Authors:Ilyas El Kassimi*, Reda Touab, Abdelghafour Elkoundi, Yassine Khayar
Int J Biol Med Res. 2018; 9(2): 6377-6378  |  PDF File

Abstract

Introduction: Blood hyperviscosity syndrome (BHVS) is a rare and serious complication of multiple myeloma (MM). It is an unusual mode of MM revelation. Case presentation: A 60-year-old man admitted to the emergency department for hemorrhagic syndrome. Two days before his admission, he presented epistaxis with neurosensory signs.

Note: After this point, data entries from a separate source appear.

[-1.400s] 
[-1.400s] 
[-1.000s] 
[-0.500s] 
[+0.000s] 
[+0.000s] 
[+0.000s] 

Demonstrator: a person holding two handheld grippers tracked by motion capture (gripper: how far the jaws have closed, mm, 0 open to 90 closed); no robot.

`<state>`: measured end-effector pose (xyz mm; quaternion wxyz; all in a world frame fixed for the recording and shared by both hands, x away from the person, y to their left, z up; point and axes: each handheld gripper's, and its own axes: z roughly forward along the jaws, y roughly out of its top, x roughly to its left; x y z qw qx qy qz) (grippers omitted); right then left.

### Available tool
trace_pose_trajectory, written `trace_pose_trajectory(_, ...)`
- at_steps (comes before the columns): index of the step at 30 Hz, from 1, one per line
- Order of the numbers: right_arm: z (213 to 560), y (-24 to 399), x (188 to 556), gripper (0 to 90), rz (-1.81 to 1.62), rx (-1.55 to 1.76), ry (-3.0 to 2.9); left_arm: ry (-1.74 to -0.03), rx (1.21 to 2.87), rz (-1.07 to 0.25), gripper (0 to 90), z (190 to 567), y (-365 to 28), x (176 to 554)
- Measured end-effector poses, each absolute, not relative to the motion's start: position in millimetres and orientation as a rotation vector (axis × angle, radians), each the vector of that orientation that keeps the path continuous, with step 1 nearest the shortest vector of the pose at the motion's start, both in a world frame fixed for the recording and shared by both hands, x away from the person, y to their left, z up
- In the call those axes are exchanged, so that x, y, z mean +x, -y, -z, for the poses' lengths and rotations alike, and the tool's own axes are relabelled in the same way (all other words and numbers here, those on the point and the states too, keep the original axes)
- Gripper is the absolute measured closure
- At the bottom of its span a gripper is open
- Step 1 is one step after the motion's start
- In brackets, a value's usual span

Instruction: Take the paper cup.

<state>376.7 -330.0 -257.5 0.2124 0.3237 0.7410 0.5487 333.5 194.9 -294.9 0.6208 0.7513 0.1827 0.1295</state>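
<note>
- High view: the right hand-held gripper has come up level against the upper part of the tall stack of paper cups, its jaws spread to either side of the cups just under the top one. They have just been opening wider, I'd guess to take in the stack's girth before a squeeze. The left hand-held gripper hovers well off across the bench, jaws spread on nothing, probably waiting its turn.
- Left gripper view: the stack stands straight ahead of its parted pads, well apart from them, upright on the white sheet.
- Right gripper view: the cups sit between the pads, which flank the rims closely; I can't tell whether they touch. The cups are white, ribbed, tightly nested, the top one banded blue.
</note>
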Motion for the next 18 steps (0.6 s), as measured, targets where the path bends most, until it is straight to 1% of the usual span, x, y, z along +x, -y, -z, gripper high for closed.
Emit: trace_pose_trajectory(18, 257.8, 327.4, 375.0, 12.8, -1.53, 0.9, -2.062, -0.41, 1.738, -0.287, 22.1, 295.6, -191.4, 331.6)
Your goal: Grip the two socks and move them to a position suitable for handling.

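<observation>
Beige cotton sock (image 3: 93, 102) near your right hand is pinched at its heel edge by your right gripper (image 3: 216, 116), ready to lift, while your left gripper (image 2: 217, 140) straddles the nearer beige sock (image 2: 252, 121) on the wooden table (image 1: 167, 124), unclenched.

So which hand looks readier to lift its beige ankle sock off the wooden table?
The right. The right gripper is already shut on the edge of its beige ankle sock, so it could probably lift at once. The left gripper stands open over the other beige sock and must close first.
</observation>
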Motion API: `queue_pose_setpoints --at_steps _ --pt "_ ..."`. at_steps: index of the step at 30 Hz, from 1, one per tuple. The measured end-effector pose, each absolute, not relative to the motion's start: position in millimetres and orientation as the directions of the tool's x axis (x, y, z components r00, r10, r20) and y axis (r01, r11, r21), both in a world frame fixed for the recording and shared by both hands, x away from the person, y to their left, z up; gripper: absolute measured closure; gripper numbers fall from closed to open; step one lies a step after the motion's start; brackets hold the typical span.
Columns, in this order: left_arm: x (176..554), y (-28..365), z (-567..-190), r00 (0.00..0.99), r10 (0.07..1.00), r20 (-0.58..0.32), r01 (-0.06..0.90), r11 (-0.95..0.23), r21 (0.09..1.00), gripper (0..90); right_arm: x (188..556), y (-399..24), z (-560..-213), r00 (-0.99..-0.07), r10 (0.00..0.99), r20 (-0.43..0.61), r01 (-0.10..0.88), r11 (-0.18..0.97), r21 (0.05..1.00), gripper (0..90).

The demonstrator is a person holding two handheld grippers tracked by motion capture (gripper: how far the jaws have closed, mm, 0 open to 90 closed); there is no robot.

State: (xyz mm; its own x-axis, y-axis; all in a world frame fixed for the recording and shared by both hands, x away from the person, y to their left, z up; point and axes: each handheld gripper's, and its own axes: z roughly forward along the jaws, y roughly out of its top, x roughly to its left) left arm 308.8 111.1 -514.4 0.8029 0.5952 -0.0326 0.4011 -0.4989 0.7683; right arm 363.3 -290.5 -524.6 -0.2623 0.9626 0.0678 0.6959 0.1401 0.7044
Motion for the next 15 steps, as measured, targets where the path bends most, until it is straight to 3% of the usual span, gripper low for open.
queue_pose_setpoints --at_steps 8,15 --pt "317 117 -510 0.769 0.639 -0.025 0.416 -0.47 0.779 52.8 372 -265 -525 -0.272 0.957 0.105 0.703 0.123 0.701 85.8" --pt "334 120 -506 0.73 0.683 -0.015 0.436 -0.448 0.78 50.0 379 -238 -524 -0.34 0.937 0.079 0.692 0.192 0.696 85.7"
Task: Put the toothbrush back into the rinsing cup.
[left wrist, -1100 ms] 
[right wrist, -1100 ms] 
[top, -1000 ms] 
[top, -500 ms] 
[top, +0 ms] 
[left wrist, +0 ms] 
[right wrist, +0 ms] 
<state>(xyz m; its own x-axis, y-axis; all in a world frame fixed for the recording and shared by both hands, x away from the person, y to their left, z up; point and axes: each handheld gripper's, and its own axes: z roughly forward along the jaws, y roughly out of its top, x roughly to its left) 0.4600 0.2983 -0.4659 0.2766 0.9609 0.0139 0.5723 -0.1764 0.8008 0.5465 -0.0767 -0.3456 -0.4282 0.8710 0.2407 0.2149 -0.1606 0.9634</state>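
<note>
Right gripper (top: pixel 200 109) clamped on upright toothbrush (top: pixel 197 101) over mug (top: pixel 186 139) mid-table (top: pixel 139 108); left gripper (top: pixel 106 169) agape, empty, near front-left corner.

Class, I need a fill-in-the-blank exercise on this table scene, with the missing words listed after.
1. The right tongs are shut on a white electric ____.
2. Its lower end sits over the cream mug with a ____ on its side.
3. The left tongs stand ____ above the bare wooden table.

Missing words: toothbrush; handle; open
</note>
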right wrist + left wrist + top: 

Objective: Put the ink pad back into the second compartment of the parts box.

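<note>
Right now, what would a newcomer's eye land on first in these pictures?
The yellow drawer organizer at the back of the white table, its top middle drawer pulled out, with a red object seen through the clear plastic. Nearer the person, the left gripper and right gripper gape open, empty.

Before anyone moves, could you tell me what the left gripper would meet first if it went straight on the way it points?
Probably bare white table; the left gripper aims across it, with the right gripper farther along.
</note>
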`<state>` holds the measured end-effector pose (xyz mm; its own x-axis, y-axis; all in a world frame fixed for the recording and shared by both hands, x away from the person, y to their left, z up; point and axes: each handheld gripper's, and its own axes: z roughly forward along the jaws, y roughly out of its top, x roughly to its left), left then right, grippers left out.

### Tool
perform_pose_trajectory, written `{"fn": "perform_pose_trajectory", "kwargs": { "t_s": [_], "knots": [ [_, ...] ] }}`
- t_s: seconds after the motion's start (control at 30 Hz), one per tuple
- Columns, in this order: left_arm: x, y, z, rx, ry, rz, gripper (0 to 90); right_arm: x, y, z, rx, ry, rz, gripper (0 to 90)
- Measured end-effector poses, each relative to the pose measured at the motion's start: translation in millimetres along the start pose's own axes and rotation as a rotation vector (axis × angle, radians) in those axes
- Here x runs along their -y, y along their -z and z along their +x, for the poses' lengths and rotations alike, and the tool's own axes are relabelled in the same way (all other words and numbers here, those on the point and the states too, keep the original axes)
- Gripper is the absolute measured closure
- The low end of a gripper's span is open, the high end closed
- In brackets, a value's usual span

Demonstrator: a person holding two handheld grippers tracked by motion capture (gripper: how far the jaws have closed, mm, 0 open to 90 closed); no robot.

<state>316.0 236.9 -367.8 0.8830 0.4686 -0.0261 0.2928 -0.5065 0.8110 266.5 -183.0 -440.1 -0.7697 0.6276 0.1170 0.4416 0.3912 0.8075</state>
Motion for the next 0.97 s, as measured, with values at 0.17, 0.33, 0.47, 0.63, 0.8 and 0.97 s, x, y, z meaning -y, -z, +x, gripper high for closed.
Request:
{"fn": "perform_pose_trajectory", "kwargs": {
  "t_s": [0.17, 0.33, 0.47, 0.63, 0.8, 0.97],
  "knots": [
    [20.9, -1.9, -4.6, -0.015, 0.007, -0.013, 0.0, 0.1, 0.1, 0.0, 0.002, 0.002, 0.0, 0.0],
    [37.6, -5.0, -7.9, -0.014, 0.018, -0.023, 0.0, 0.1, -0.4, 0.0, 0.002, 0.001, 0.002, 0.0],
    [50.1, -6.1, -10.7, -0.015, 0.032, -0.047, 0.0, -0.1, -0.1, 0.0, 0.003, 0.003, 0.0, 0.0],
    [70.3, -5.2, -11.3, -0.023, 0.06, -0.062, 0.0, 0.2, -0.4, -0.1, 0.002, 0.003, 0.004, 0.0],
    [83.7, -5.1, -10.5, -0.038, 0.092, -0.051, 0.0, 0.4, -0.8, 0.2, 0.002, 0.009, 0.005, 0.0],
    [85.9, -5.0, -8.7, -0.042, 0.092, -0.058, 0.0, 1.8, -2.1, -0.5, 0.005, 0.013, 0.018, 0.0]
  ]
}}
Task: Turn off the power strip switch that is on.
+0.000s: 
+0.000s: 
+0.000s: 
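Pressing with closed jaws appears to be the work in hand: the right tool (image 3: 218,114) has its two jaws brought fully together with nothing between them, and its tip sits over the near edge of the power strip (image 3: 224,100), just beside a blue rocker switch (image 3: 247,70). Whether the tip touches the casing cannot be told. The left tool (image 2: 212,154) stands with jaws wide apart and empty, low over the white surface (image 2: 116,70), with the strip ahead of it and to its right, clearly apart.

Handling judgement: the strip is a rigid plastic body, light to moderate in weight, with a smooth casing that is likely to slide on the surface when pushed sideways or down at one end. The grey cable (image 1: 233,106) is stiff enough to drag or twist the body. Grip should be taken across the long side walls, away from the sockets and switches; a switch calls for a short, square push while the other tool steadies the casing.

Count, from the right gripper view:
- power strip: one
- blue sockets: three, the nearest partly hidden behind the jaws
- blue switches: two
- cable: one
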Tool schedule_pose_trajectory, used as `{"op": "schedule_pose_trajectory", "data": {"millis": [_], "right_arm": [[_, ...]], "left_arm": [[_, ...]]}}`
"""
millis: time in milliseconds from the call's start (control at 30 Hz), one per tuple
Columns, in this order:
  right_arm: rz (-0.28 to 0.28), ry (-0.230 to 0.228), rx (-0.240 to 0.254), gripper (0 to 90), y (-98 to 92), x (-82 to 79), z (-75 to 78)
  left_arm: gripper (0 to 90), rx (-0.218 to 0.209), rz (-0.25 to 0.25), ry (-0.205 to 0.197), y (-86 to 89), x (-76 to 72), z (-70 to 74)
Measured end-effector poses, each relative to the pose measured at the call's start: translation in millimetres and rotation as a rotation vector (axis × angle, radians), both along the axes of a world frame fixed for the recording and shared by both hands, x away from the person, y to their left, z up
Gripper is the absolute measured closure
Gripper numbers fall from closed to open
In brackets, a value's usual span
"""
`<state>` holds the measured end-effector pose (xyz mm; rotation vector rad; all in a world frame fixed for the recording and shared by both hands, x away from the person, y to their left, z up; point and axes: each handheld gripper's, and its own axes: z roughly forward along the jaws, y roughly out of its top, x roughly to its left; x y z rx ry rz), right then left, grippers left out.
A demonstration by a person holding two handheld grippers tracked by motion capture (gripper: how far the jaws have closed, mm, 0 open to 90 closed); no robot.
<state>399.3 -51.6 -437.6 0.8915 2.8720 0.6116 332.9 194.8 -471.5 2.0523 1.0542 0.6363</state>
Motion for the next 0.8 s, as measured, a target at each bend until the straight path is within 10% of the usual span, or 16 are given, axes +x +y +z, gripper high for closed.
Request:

Blood count showed platelets at 139000 / mm3, normochromic normocytic anemia. Peripheric blood smear showed erythrocytes in rolls. Serum protein electrophoresis showed monoclonal gammapathies and immunonephelometric assay showed an IgG Kappa. The myelogram showed a plasmocyte infiltration at 55%. There was no bone lytic lesion visible on standard X-ray. The diagnosis of IgG Kappa stage III multiple myeloma was retained. Discussion: BHVS is a therapeutic emergency; it is defined by all the manifestations related to the elevation of blood viscosity. Raising the concentration of plasma proteins increases the plasma viscosity in a variable, inter-individual and multi-elemental manner, including molecular weight (MW), structure, concentration, and ability to form aggregates which could explain the rarity of IgG involvement in the genesis of blood hyperviscosity (low MW, isomeric structure). This IgG is secreted by a plasmocytic clone invading the bone marrow characterizing MM.